Designing a High-Performance OLTP Database from First Principles

Jan 6, 2026

database systems tigerbeetle performance

A deep dive inspired by TigerBeetle and Viewstamped Replication

While reading about Viewstamped Replication (VSR), I came across TigerBeetle, which uses this replication protocol to achieve extremely high reliability. Little did I know how fascinating the design of such a database would turn out to be.

If you had to design a highly efficient OLTP database from first principles, how would you do it?

One strong answer is: do what TigerBeetle did.

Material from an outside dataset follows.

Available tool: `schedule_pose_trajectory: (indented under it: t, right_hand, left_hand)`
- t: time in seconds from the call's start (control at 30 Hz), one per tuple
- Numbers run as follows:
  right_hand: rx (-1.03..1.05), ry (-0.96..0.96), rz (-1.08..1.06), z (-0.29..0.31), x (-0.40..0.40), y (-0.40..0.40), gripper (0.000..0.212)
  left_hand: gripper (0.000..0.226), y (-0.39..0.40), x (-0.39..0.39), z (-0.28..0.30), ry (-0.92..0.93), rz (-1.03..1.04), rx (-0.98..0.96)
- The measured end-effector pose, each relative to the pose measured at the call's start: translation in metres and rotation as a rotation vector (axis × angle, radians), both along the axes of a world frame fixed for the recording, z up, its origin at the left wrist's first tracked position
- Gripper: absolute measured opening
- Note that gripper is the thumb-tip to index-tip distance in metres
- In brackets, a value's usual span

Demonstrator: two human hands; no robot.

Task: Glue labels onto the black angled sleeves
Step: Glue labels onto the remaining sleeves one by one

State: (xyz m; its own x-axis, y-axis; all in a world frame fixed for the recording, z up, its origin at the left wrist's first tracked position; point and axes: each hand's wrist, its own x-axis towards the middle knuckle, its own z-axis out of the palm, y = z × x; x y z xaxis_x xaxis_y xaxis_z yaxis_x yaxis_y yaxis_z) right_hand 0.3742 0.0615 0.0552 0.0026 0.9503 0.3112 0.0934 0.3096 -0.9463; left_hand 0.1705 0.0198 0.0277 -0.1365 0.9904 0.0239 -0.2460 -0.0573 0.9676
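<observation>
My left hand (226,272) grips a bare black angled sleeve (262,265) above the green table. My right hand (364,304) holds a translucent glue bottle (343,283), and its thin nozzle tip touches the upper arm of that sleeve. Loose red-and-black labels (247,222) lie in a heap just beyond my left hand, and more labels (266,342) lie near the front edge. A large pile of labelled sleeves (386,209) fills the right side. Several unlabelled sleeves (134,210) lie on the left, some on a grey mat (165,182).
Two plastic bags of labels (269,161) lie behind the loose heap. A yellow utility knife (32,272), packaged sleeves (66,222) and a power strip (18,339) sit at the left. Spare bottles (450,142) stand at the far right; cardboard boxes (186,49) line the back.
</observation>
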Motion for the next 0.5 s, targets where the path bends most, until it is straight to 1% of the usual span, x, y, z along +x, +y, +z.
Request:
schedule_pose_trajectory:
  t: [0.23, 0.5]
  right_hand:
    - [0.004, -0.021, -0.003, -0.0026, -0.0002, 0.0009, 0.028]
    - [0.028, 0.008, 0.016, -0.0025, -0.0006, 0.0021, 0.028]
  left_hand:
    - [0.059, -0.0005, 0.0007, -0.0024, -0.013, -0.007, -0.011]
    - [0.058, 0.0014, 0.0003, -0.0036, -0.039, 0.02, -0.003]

TigerBeetle builds its system by tightly integrating the four primary dimensions of computer science—network, storage, memory, and compute—to arrive at a configuration that is radically more optimal than conventional databases.

Design Goals

The system starts with a set of aggressive but clear goals:

No horizontal scaling—optimize orders of magnitude of ops/sec on a single node
1000× performance
10× safety
10× developer and operator experience

                    Design Goals
                         |
        +----------------+----------------+
        |                |                |
    1000× Perf      10× Safety    10× Dev/Ops Exp
        |                |                |
  Orders of mag    Data Integrity    Simplicity
   more ops/sec     & Durability     & Reliability
                         |
              Single Node Optimization
                         |
            No Horizontal Scaling Complexity

Rethinking OLTP Workloads

The nature of OLTP workloads has changed drastically over time.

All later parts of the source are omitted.